“食べる”ための自動運転技術 「ロボット農機」は農業を救えるか:特集・ミライのクルマ(2/2 ページ)
2020年に向けて盛り上がる自動運転技術。公道を走るクルマだけでなく、閉じられた空間(農地)を走る農業機械にも自動運転レベルがあるのをご存じだろうか。
クボタも自動運転に対応するトラクター、田植機、コンバインを1月に公開済み。6月には、人の監視下で1台の無人走行、あるいは無人機と有人機の2台で協調制御できるトラクター「アグリロボトラクタ」(SL60A)の試験販売をスタートした。18年の一般販売に向けて完成度の向上を目指す。
アグリロボトラクタは、車体にレーザースキャナーと超音波ソナーを搭載。農地に人が侵入したり、障害物に近づいたりすると自動で停止する仕組み。さらに4台のカメラで撮影した映像を、モニターやタブレットを使ってリアルタイムで監視できる。
井関農機も自動運転に対応するロボットトラクター「T. Japan」(TJV623)を発表するなど、18年中には各社で自動運転レベル2に対応するトラクターの足並みがそろう見込み。公道に比べ、閉じられた空間での稼働が前提で、急な人の飛び出しといった問題も少ない。乗用車と比べ、技術的な障壁は低いだろう。18年度に本格運用が始まる“日本版GPS”の準天頂衛星「みちびき」も、自動運転の肝となる位置情報の精度で追い風になりそうだ。
「ロボット農機」、見えてくる課題はコストか
市販化に向けて順調に見える農機の自動運転技術だが、課題はコストにありそうだ。全国農業協同組合連合会(JA全農)は9月、農機メーカー4社に対して大型トラクターの機能を絞った低価格モデルの開発を要求した。稲作の農機コストが米生産費の約2割を占めており、生産者からは農機価格の引き下げ要望が強いという。
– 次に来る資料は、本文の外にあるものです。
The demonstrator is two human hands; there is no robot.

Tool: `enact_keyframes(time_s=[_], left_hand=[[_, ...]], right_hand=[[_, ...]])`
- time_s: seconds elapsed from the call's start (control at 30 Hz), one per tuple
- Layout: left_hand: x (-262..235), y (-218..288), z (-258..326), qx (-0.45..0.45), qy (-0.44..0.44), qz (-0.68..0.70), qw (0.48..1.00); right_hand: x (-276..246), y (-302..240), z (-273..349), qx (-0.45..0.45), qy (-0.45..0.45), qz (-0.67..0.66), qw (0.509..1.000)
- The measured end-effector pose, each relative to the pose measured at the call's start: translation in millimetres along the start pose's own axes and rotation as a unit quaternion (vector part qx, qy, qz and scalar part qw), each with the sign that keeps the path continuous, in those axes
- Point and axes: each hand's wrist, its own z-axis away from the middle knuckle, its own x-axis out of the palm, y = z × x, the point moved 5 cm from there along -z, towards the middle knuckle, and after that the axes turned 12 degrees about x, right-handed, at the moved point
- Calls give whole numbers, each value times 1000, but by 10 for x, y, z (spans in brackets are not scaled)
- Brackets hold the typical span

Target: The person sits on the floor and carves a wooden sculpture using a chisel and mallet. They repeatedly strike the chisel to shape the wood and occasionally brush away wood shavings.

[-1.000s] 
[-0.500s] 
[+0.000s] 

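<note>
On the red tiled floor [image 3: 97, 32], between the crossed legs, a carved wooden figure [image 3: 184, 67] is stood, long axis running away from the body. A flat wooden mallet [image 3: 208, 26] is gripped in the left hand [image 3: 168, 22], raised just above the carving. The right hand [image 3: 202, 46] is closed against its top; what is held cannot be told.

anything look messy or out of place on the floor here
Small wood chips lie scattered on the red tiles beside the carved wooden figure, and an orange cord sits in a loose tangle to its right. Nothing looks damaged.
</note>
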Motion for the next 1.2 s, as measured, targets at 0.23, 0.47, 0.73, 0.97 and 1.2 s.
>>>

クボタが試験販売しているアグリロボトラクタは、メーカー希望小売価格が1100万円(税別)から。同格の一般モデル(税込873万)に比べて価格は約1.5倍に近い。確実に農家の負担は増える。
一般のクルマの世界では、カーシェアのように複数人で資産を共有する「シェアリングエコノミー」という考え方も徐々に普及してきた。フル稼働する時期が重なりやすい農機では同じ考え方が通用しないことも考えられるが、抜本的な新しい施策が必要となるだろう。
20年には、その場に人がいない完全無人のロボット農機の姿も見えてくる。農業が抱える担い手不足の特効薬として、自動運転技術が農地で活躍する日は近い。